■ EXERCISE
Each word in the data below should be copied exactly; the images should not.

■ AVAILABLE DATA

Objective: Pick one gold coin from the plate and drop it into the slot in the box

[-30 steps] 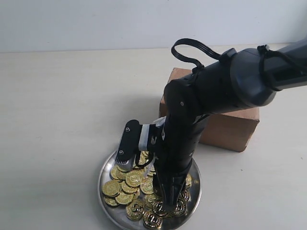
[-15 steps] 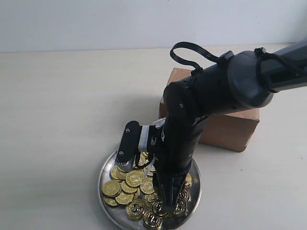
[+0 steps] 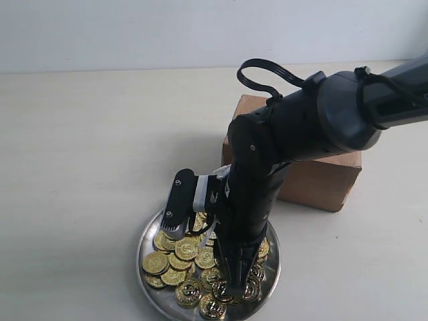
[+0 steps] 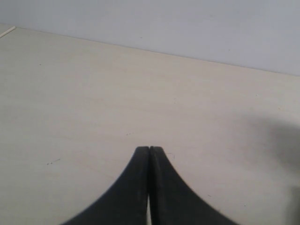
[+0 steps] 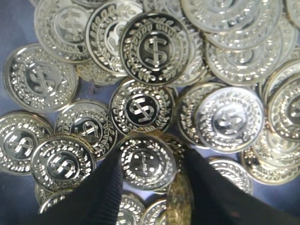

■ YOUR RESPONSE
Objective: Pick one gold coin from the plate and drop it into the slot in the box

[-30 steps] 
[-15 steps] 
[+0 steps] 
[+0 steps] 
[+0 steps] 

Nothing else is needed for the answer.